El uno de mayo también nos cuestiona y nos enfrenta, nos permite ver las costuras de nuestro sistema social, político, económico. Enfrentamos los discursos del poder con las realidades sociales que hacen la vida cotidiana. Enfrentamos los megarelatos del poder con la cotidianidad de la existencia que no se alimenta de discursos sino de canastas familiares que no se llenan en el supermercado de las fantasías sino en el de la realidad.
Enfrentamos el tema de la posesión de la verdad por parte de unos y la necesidad de las negociaciones antes de tomar medidas quizás extremas por parte de todos. El riesgo del poder es que dialogue maravillosamente pero consigo mismo. Cuando los poderes se saben débiles, suelen tornarse tautológicos: como Narciso, se miran a sí mismos en los espejos y conversan con el eco de su voz. Entonces se fortalecen en la repetición del coro de sus propias imágenes.
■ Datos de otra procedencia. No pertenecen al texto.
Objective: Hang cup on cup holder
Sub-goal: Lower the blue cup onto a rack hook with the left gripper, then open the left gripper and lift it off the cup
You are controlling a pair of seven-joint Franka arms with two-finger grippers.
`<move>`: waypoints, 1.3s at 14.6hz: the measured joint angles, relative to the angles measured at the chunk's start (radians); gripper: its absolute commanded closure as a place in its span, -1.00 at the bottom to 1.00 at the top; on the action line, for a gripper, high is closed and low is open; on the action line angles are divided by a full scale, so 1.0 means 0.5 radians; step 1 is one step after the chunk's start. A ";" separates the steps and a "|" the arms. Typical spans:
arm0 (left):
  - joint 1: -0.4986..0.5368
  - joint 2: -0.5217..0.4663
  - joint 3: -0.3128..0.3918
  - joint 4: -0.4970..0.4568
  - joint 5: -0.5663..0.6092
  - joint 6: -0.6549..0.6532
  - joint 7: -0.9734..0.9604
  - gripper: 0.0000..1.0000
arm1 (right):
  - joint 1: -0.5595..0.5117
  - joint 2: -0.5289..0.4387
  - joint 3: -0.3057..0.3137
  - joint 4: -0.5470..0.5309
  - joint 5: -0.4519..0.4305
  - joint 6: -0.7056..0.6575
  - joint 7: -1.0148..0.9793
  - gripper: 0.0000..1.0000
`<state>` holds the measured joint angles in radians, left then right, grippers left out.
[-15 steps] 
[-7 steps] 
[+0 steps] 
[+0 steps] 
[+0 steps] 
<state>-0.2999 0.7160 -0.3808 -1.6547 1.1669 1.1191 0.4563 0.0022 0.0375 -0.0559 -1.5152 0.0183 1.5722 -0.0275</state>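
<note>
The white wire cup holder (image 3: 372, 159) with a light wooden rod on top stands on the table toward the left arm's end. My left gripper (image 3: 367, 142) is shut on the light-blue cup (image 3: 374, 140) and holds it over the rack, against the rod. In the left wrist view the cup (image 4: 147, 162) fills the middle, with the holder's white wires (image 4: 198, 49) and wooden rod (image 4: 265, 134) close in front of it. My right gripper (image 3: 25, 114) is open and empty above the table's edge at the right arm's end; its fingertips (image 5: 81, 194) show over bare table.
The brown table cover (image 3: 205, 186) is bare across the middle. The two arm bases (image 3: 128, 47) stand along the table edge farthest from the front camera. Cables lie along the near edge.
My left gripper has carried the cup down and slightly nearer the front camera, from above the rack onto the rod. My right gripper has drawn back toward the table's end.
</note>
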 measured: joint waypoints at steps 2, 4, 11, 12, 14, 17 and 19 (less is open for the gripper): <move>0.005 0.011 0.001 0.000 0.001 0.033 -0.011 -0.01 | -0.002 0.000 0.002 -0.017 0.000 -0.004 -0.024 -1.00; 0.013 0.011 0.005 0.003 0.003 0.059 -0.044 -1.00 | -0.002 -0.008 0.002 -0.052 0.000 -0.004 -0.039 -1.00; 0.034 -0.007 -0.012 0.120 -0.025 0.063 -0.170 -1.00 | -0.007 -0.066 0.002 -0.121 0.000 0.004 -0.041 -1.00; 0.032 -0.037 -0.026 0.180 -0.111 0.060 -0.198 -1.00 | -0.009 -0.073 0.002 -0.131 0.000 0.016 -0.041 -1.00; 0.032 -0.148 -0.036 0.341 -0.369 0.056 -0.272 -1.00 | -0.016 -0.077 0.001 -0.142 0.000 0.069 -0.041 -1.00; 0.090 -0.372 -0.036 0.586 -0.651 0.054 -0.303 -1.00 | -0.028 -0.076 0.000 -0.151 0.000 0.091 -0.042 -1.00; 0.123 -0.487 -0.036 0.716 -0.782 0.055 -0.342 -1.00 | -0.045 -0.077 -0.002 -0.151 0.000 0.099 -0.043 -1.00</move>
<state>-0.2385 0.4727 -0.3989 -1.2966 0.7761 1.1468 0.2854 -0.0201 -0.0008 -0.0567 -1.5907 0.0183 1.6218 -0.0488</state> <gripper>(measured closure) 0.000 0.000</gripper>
El uno de mayo podría servir para romper nuestras propias tautologías para mirar el país más allá de nuestras narices y descubrir de otra manera los serios problemas con los que cohabita. Quizás también podríamos reparar en que existen mil formas de complicidad de las que, quizás inconscientemente, nos hemos apropiado para hacer del engaño un estilo de vida personal.
El uno de mayo demanda presencias físicas, discursos y proclamas. Exige que corramos los velos con los que tapamos nuestras faltas de sentido, de fortaleza y de compromiso con la verdad y la vida.